There’s a growing awareness that certain practices lead to way too much stress on workers. Retailers like the Gap and Abercrombie & Fitch have recently ditched so-called just-in-time scheduling -- where employees are put on call and don’t know whether or not they’ll have to work until the day they’re scheduled.
It’s a devastating system that came under scrutiny after a 2014 New York Times story that chronicled one woman’s attempt to work at Starbucks and raise a kid, without knowing exactly when she’d be working. This past spring, the New York State attorney general’s office launched an investigation into the practice at 13 retailers.

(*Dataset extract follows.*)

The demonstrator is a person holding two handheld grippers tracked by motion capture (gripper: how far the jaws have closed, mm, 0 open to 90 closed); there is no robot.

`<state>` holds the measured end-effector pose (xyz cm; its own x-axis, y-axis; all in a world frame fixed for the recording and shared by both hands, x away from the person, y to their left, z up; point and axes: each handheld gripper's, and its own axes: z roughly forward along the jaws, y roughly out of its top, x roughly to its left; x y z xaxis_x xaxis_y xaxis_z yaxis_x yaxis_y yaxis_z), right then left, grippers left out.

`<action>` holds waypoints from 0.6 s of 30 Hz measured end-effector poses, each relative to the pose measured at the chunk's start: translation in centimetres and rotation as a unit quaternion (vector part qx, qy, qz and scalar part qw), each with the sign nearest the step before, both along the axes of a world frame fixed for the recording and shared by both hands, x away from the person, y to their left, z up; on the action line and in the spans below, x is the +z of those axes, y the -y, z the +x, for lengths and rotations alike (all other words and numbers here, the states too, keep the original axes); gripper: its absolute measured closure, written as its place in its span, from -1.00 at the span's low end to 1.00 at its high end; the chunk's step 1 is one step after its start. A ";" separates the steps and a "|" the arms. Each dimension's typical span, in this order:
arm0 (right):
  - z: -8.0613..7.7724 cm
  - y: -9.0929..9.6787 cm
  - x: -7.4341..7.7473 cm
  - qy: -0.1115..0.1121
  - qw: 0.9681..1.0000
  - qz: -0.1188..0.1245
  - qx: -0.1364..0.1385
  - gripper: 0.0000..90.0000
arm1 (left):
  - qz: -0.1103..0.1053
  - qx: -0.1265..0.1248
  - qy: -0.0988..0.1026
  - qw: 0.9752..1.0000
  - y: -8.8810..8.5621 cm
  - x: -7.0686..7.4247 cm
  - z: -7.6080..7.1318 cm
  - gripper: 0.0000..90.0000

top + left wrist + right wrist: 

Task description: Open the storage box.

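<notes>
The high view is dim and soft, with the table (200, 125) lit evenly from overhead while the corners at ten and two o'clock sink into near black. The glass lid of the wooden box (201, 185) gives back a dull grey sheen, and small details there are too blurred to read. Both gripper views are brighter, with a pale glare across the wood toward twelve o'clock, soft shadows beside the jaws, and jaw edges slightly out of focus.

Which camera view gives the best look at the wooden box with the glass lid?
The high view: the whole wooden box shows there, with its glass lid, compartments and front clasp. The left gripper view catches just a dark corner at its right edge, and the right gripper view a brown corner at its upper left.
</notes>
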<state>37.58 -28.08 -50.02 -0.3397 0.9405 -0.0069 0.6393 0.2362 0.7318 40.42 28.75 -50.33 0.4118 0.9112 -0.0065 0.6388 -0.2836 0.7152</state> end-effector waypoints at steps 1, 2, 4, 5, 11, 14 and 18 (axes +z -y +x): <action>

At Trader Joe’s employees know at least two weeks out what their schedule is like, Seay said. But even that's not ideal.
Still, turnover at the company is just 4 percent a year, according to a study published in a Pepperdine University business journal in 2007.
Trader Joe’s also makes sure to cross-train its workers, Zeynep Ton, a management professor at MIT, explained to HuffPost earlier this year. That means, hourly workers stock shelves, but also work the registers and walk the floor to help customers. And on any given shift, they’ll do a mix of these things, Seay said. It keeps things from being too boring.
And that keeps employees interested in their jobs, perhaps the ultimate secret to wellness at work.